Türkiye'nin NATO'ya girmesinden iki yıl gibi kısa bir süre sonra 23 Haziran 1954'te üslerin kurulmasına ilişkin anlaşma imzalandı. ABD ve NATO'ya ait 122 tesis ve üs kurulur. Türkiye NATO amaçlı TSK tesislerini (Amerikan üslerini) himaye etti, bu çerçevede erken haber alma sistemi radar istasyonlarına izin verdi, NATO dinleme şebekelerine göz yumdu.
Şu an Türkiye'de Ankara, Çakmaklı, Çiğli-İzmir, Çorlu, Diyarbakır, Elmadağ, Erzurum, Gelibolu, Gölcük, İncirlik-Adana, İstanbul, İzmit, Karamürsel, Manzaralı, Samsun, Sinop ve Trabzon'daki sivil ve askeri tesislerde ve istasyonlarda, özellikle JUSMMAT ve TUSLOG Det misyonlarında çok sayıda Amerikalı personel çalışmakta.
Üslerin kuruluşuyla ilgili olarak yapılan anlaşmalarda buraların yönetiminin ortak olacağı belirtilmesine rağmen, Türkiye'nin üslerin kullanımı ve denetimi üzerinde bir yetkisi olmadığı biliniyor. İncirlik Üssü'nün 1958'de Lübnan çıkarmasında, 1991 yılında Körfez Savaşında, ve Irak işgalinde Türkiye'ye haber bile vermeden kullanılması bu konudaki somut örneklerdir.
Şu an halen NATO'nun Avrupa Müttefik Komutanlığı bölgesinde, Güney Avrupa Müttefik Komutanlığı içerisinde yer alan Türkiye'de tam 3 NATO Komutanlığı bulunuyor. İkisi İzmir, biri ise Ankara'da.
Tüm askeri unsurlarıyla Türkiye'ye yerleşik olan NATO'nun önemi, çeşitli dönemlerde hükümetlerin bu konudaki açıklamalarına bakıldığında netleşiyor. DP hükümet programında "…NATO'ya en halis niyetlerimizle ve sadakatle bağlıyız…" yazarken 27 Mayıs darbesini yapanlar, daha 27 Mayıs sabahı, darbenin yapılış nedenini Türkeş'in ağzından açıklarken "NATO'ya ve CENTO'ya inanıyoruz…" diyor, emperyalizme 'kaygılanmayın' mesajı veriyordu. 'NATO'ya Bağlılık' iktidara gelmek isteyenlerin baş sloganı olmuştur. 12 Mart Cuntasında ise NATO Genel Sekreteri birinci yardımcısı Osman OKAY, cuntanın kurdurduğu Nihat Erim hükümetinde görev alıyordu.

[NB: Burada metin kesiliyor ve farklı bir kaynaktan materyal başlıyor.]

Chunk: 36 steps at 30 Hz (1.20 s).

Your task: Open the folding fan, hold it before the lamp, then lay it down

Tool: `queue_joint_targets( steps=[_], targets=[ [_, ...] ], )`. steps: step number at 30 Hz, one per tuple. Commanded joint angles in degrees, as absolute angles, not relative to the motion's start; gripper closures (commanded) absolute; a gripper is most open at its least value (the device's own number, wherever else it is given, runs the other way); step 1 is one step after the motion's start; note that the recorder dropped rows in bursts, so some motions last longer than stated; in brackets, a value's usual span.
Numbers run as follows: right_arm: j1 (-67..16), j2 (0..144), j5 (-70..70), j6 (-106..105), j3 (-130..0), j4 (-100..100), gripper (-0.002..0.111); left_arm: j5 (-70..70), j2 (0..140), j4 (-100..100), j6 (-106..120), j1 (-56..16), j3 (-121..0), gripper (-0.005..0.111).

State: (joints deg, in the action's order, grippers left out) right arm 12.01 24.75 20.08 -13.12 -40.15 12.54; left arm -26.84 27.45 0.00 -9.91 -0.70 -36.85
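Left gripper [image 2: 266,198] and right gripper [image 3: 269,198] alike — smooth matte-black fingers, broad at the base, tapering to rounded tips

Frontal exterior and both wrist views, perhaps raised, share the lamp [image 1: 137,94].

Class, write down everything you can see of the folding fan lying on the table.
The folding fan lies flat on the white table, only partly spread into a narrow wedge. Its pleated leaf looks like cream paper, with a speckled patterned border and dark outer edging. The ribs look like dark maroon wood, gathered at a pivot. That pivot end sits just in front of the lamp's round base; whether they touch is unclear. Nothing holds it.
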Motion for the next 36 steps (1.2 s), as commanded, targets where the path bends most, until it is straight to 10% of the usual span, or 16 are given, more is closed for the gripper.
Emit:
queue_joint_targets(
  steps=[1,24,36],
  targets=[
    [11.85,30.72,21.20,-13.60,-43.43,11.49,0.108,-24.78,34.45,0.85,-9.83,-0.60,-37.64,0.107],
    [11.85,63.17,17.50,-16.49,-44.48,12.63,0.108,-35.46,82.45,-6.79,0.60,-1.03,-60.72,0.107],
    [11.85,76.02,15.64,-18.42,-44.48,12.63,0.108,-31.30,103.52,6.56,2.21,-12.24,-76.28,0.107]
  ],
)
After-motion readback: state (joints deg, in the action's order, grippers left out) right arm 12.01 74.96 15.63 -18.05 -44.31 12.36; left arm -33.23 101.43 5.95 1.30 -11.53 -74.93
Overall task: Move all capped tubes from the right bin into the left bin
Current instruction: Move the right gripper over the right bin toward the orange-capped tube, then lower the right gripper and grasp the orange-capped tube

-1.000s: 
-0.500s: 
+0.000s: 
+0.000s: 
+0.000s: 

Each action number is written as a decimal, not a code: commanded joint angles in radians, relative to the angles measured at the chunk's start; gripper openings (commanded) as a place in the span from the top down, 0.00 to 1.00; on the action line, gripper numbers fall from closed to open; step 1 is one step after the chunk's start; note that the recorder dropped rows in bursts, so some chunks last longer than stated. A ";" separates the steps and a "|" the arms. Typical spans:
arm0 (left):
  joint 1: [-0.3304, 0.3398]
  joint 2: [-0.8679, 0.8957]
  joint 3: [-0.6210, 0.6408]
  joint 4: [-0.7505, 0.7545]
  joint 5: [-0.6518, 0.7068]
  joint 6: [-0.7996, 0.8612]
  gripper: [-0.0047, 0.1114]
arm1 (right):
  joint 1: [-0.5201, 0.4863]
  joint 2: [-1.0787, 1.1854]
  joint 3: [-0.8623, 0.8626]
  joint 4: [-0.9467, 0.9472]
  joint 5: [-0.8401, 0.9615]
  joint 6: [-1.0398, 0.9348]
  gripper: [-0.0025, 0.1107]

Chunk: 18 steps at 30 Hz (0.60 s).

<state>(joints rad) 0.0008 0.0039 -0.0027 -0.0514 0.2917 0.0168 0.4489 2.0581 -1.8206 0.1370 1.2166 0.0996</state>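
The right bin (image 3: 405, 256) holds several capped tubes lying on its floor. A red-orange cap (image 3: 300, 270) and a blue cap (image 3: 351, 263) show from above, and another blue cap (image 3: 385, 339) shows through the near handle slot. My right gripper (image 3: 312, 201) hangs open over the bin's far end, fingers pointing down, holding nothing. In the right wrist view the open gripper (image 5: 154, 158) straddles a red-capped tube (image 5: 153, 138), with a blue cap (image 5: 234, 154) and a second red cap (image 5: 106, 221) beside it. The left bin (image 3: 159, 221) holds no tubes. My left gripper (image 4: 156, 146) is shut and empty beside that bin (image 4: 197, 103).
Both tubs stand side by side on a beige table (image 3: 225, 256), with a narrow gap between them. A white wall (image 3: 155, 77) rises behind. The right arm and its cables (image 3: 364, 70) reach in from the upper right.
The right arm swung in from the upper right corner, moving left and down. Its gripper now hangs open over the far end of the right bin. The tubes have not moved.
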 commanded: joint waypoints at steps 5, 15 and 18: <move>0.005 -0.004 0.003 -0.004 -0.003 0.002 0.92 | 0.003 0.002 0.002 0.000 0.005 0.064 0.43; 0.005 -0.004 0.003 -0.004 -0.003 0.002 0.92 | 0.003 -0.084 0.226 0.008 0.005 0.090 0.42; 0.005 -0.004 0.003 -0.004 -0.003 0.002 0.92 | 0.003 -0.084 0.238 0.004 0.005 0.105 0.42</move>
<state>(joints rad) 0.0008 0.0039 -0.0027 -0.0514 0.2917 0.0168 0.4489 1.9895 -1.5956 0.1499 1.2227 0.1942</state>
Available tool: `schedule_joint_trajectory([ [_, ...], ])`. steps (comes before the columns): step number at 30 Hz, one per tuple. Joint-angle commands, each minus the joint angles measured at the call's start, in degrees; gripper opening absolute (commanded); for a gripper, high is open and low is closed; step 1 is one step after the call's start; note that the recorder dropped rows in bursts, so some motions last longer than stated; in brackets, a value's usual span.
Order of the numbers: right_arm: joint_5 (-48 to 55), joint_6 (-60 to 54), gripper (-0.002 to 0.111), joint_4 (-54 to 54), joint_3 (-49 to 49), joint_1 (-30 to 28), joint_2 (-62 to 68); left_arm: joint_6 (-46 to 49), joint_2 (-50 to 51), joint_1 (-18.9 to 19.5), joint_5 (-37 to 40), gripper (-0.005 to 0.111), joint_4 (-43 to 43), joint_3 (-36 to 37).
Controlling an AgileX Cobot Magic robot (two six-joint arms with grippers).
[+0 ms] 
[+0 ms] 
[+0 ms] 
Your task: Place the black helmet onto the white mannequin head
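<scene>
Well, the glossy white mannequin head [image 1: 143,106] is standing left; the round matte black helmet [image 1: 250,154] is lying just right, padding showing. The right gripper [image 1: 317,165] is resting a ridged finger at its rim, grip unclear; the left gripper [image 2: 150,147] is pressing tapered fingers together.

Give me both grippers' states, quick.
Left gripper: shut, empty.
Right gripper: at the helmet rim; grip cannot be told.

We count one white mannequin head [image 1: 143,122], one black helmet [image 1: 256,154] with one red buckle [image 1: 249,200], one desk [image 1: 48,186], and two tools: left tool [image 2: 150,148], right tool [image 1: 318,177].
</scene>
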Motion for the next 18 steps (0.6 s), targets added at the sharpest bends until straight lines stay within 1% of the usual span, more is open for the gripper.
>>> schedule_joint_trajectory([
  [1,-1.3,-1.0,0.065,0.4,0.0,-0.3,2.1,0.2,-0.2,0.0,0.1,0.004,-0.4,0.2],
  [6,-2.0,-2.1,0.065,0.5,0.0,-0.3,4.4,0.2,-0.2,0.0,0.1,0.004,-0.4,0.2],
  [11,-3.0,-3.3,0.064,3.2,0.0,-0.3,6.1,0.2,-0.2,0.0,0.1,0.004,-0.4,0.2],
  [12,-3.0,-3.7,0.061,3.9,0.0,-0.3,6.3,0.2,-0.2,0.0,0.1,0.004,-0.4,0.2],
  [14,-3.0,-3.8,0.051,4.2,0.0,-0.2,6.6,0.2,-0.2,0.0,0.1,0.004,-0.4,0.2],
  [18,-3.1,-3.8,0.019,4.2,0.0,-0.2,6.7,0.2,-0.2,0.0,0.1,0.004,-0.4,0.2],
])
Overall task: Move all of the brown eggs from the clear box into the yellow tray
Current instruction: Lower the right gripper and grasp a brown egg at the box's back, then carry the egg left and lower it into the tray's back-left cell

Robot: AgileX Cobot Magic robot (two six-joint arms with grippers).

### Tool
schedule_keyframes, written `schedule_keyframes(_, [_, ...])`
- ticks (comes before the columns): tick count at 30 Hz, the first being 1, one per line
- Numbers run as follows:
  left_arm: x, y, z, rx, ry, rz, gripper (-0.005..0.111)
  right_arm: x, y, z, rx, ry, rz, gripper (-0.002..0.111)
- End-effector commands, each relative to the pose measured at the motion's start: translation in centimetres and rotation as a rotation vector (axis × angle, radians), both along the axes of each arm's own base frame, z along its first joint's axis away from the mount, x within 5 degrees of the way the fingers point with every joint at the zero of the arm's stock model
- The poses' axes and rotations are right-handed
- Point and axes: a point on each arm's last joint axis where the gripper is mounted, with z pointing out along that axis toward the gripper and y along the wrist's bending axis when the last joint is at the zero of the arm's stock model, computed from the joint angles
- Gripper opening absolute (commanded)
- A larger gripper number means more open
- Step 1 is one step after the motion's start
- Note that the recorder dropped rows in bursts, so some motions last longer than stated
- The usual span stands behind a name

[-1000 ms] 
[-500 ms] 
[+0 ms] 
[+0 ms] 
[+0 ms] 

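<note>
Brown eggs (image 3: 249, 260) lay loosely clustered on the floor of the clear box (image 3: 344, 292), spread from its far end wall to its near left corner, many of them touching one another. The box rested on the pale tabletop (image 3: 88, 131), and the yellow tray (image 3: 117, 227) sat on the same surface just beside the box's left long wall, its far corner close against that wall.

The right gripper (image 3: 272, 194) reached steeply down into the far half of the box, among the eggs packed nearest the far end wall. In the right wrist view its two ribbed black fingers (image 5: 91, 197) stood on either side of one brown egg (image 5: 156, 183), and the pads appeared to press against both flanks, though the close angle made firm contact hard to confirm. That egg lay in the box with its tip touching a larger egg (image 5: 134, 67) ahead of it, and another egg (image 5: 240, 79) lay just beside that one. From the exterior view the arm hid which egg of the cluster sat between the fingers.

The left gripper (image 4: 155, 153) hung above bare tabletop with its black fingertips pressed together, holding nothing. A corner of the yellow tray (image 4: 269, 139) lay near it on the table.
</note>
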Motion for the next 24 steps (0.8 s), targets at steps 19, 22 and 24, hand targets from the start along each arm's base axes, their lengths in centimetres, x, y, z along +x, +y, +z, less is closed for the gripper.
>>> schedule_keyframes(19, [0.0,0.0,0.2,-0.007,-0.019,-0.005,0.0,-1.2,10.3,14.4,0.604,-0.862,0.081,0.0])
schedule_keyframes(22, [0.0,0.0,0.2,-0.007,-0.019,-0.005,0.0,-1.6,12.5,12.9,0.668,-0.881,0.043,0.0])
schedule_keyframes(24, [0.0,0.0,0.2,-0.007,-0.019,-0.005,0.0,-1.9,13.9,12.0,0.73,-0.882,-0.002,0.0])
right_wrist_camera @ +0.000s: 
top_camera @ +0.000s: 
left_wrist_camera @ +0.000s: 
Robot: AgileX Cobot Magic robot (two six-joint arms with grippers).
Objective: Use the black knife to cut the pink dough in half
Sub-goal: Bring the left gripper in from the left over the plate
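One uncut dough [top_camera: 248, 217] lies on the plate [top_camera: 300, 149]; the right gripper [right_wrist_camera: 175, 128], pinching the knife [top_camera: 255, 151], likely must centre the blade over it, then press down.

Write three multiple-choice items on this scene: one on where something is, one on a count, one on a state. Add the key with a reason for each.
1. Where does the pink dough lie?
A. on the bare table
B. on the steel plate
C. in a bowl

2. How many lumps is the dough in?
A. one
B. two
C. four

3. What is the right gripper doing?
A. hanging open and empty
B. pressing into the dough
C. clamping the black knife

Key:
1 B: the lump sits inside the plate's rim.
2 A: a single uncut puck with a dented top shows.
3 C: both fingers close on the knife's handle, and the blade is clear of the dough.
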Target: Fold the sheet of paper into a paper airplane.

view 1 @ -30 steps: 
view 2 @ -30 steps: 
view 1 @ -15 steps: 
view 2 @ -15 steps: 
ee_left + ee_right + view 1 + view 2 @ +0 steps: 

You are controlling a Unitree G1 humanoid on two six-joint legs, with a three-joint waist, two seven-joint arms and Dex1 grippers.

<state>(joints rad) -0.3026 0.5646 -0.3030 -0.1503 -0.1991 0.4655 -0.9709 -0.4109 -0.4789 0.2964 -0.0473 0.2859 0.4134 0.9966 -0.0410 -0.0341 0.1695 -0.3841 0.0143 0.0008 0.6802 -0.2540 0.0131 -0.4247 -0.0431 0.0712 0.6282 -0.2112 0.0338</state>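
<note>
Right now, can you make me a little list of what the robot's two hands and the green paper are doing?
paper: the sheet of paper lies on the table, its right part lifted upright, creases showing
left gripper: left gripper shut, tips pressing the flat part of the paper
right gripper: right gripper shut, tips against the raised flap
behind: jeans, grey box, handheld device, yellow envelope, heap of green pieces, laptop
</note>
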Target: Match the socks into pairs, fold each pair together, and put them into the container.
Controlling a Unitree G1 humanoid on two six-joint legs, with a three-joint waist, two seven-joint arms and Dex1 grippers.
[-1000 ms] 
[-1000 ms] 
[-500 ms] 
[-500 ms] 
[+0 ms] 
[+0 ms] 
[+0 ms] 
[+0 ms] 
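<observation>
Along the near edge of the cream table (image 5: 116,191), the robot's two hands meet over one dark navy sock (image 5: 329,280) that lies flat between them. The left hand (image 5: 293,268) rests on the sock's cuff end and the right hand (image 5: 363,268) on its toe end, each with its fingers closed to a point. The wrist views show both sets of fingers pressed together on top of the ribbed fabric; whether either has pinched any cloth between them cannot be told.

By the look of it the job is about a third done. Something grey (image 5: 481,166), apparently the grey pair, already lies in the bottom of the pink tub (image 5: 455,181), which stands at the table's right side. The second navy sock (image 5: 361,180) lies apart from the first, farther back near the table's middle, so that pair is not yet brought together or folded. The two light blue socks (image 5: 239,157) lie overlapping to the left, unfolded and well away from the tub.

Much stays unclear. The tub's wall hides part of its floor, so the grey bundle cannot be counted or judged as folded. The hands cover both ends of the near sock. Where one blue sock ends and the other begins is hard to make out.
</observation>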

60. yılını kutlayan NATO'nun gerçek işlevinin dün olduğu gibi bugün de 'uluslararası barış(!)' söylemiyle mazlum halkların üzerindeki emperyalist hegamonyayı perçinlemek olarak ortaya çıktığı görülüyor. 21. yüzyıla yaklaştığımız şu günlerde yeniden yapılandırılma projeleri çizilen NATO'nun yeni stratejisini eski ABD Dışişleri Bakanı Madeleine Albright "Bütün ve özgür bir Avrupa inşa etmek" sözleriyle açıklıyordu. Ne kadar özgür(!) bir dünya istediğini, İran'da, Lübnan'da, Irak'ta, Afganistan'da, Sudan'da Bosna'da, Kore'de, Vietnam'da defalarca ispatlayan ABD, Avrupa ve Ortadoğu üzerindeki planlarının stratejisini NATO'ya göre çiziyor. Birleşmiş Milletler gibi daha zor kullanılabilen kuklalar yerine, NATO gibi hem daha işlevsel, hem de siyasal nüfuzun ötesinde doğrudan bir askeri hakimiyet ifade eden zorba gücünü, Kosova örneğinde görüldüğü üzere mazlum halkların kanları ve gözyaşları üzerine politikalar inşa ederek meşrulaştırmak istiyor. Geleneksel Avrupa-ABD çıkar çatışmasının ortak planlar söz konusu olduğunda nasıl işbirliğine dönüştüğünün adıdır NATO.